(Beginning of Data to examine)

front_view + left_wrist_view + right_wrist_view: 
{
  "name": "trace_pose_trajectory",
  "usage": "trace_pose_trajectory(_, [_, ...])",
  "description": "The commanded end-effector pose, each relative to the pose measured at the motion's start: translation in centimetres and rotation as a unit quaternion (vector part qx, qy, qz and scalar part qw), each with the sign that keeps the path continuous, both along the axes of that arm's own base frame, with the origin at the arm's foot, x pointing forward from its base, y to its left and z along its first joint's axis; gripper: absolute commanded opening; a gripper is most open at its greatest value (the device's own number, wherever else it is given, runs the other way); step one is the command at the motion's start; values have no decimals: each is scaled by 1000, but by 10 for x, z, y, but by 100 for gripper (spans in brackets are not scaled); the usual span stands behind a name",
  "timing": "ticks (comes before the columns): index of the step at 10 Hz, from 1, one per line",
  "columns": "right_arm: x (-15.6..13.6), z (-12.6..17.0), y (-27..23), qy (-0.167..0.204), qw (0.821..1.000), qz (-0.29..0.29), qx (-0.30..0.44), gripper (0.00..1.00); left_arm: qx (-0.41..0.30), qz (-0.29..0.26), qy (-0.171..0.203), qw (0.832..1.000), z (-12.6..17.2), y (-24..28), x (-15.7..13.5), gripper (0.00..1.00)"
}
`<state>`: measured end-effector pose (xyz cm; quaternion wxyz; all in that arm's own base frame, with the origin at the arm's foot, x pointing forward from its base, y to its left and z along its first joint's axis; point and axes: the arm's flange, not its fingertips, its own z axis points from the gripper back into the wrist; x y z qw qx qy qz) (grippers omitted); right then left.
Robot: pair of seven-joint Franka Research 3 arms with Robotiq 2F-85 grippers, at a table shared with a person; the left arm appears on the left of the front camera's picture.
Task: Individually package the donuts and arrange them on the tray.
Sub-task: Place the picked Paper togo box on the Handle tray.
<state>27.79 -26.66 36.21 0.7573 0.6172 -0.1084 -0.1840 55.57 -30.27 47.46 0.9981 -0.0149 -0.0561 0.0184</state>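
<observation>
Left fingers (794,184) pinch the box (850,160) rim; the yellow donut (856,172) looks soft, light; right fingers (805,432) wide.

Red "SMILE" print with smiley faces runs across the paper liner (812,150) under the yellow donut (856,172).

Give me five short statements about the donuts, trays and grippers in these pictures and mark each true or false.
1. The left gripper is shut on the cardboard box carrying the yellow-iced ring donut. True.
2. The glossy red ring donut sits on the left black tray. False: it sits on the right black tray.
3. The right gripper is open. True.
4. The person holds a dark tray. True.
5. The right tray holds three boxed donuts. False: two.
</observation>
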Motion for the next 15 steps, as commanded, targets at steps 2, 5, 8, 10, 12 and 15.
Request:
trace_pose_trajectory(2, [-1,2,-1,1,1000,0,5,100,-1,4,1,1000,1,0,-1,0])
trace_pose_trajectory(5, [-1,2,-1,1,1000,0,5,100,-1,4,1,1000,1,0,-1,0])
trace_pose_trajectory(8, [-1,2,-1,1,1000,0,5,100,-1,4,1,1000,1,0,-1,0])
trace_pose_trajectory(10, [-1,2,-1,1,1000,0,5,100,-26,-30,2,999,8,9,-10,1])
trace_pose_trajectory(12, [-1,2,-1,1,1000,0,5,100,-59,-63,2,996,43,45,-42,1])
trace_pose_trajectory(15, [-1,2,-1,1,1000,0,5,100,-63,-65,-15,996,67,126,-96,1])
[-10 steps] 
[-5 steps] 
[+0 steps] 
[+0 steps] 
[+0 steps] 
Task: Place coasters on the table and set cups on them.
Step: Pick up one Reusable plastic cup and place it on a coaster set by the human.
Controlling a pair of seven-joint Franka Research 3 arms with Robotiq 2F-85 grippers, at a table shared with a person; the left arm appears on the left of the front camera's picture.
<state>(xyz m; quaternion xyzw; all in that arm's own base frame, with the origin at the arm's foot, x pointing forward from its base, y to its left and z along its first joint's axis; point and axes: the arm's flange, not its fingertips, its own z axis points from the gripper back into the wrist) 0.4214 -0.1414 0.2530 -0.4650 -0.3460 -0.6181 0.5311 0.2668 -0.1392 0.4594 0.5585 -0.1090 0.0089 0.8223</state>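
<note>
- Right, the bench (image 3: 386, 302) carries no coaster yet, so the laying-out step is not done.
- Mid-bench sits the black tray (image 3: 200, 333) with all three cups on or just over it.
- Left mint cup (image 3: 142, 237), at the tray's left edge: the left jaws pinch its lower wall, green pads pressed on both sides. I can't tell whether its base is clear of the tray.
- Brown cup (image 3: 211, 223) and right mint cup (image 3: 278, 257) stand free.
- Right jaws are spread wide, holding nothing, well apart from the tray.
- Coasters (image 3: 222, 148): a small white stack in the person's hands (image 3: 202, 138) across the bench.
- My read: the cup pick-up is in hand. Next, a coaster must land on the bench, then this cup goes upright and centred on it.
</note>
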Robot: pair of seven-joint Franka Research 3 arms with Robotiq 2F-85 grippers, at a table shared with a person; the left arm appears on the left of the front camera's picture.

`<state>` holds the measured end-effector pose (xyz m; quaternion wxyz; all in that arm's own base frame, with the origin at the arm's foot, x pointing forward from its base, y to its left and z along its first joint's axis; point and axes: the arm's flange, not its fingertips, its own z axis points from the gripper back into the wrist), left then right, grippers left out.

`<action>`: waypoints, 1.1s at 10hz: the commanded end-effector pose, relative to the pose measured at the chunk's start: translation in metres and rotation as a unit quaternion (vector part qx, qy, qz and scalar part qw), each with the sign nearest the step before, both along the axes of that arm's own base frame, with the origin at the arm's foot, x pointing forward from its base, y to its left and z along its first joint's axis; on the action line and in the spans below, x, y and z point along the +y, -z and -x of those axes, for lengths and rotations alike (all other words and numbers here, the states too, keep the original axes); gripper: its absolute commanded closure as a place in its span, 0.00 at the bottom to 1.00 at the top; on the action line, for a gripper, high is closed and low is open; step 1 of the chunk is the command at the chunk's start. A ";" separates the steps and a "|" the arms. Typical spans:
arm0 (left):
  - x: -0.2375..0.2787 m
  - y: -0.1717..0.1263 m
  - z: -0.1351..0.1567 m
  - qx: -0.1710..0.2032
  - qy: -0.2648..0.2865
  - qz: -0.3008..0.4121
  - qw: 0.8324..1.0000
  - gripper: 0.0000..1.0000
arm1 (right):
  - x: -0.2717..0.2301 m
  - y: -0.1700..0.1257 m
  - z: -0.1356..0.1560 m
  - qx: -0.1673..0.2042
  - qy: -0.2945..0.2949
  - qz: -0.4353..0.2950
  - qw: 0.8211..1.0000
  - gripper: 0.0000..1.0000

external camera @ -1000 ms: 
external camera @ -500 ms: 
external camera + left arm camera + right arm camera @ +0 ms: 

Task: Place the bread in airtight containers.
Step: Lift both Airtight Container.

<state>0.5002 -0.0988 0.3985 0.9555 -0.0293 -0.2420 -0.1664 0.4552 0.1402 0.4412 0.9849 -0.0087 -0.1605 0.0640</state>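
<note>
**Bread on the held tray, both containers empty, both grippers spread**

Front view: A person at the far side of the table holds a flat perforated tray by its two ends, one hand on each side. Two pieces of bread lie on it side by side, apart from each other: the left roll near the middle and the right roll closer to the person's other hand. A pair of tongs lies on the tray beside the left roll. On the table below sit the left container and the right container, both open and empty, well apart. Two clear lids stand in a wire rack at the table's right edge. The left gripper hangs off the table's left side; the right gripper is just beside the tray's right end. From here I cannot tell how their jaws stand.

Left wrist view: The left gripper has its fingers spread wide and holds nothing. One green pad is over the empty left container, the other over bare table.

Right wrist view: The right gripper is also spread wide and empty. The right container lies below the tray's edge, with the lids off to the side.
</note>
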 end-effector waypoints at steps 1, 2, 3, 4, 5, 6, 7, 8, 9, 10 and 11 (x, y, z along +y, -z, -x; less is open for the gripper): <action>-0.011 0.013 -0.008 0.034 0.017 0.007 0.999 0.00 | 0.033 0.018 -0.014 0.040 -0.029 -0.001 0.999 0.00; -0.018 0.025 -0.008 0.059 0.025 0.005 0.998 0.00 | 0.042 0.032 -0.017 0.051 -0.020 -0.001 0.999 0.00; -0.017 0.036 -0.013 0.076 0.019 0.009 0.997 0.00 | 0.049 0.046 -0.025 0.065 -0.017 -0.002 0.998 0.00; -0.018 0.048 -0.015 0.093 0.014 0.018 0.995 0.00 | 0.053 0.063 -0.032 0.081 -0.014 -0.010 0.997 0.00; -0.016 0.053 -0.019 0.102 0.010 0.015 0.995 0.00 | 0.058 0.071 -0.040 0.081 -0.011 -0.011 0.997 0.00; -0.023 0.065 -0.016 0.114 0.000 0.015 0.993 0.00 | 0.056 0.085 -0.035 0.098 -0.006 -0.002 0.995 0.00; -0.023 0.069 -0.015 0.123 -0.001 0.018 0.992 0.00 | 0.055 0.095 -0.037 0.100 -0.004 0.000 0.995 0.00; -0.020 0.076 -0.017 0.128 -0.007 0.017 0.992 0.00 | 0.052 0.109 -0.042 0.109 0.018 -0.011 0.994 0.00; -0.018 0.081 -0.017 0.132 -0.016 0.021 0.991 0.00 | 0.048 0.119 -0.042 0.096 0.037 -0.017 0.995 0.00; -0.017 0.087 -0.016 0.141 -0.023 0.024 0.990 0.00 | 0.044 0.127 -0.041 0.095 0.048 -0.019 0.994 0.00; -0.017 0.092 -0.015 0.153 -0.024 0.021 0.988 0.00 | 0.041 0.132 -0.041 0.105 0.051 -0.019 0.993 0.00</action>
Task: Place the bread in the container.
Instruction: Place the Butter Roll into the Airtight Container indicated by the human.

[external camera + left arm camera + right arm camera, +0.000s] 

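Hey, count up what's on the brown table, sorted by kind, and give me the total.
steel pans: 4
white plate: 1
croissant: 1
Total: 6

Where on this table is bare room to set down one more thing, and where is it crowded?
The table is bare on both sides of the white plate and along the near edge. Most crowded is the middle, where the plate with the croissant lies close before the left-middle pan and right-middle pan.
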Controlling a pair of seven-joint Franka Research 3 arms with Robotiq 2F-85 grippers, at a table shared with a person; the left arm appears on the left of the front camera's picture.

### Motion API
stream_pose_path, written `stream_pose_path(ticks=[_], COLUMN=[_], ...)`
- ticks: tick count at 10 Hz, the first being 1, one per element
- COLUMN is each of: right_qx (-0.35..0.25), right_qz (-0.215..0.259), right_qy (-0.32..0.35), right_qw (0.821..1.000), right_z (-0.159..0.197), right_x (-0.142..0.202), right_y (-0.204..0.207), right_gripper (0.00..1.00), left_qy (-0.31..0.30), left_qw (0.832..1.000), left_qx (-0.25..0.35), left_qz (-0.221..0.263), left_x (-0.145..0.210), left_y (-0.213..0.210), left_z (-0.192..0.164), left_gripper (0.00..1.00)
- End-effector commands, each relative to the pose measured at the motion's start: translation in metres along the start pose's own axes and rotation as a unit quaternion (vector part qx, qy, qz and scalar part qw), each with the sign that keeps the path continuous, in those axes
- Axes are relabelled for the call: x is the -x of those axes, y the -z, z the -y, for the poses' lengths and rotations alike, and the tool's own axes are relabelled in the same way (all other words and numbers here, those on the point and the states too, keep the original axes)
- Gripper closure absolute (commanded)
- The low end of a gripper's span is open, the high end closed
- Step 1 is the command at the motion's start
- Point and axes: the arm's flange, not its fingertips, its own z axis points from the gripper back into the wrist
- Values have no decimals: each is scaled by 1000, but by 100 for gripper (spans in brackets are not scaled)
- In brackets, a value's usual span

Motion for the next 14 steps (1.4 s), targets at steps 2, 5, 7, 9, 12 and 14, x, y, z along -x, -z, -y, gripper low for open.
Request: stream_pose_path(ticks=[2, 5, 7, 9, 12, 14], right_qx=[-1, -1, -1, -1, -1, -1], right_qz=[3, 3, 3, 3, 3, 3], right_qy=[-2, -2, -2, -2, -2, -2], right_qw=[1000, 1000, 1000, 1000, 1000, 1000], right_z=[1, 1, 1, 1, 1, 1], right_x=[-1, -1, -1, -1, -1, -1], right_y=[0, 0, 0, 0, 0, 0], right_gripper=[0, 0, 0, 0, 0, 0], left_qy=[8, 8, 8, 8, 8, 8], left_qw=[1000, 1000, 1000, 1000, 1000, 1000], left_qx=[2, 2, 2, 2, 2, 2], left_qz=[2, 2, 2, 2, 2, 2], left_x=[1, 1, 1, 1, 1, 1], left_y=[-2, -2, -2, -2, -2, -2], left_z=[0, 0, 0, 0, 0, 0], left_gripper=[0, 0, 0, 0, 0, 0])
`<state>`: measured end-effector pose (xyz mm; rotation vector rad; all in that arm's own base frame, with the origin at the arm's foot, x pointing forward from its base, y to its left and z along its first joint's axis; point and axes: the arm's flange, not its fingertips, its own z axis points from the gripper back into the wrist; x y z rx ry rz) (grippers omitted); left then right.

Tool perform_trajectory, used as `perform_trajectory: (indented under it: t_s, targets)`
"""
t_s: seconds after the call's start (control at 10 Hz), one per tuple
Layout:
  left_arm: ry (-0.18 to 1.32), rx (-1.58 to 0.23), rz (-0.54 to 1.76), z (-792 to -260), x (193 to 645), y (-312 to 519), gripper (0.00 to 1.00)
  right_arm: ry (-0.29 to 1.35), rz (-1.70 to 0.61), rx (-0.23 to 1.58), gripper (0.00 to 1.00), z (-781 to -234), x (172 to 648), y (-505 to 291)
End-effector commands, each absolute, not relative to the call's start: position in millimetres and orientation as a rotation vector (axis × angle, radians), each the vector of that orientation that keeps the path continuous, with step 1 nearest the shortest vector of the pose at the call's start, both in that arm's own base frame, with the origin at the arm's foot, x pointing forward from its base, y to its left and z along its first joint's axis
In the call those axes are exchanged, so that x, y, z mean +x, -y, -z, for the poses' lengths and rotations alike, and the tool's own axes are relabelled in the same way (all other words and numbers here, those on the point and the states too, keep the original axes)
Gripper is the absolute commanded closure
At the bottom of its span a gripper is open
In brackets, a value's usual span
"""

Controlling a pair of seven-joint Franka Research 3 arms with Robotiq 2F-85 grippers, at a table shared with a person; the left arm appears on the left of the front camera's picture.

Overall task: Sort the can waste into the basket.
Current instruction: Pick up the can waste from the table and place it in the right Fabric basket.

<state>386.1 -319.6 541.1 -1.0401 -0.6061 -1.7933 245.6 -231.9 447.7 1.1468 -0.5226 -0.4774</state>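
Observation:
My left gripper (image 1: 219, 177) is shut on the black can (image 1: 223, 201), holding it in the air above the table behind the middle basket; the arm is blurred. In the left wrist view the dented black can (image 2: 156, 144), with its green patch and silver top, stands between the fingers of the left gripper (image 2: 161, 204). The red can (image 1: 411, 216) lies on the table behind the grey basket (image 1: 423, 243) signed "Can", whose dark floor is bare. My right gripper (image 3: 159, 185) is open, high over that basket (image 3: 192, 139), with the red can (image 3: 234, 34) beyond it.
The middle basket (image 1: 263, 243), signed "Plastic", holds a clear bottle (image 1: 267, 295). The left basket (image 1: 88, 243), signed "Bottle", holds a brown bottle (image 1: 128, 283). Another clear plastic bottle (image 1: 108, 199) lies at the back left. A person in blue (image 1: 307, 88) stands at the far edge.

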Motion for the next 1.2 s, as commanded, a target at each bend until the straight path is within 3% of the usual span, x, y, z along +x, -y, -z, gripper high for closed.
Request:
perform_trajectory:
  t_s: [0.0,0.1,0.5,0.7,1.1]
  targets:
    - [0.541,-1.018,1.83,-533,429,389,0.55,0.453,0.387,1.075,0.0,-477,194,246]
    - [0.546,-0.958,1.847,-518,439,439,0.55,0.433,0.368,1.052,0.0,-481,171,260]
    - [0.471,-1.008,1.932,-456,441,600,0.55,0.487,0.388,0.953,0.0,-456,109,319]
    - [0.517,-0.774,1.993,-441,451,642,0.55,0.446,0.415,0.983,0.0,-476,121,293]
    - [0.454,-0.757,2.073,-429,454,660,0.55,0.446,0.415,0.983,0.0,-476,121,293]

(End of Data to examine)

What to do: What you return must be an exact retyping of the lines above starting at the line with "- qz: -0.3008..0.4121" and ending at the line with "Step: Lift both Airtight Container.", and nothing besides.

Answer for this exercise:
  - qz: -0.3008..0.4121
  - qw: 0.8324..1.0000
  - gripper: 0.0000..1.0000
arm1 (right):
  - x: -0.2717..0.2301 m
  - y: -0.1700..0.1257 m
  - z: -0.1356..0.1560 m
  - qx: -0.1673..0.2042
  - qy: -0.2945..0.2949
  - qz: -0.4353..0.2950
  - qw: 0.8211..1.0000
  - gripper: 0.0000..1.0000

external camera @ -1000 ms: 
external camera @ -500 ms: 
external camera + left arm camera + right arm camera @ +0 ms: 

Task: Place the bread in airtight containers.
Step: Lift both Airtight Container.

That's the answer, with nothing more to add.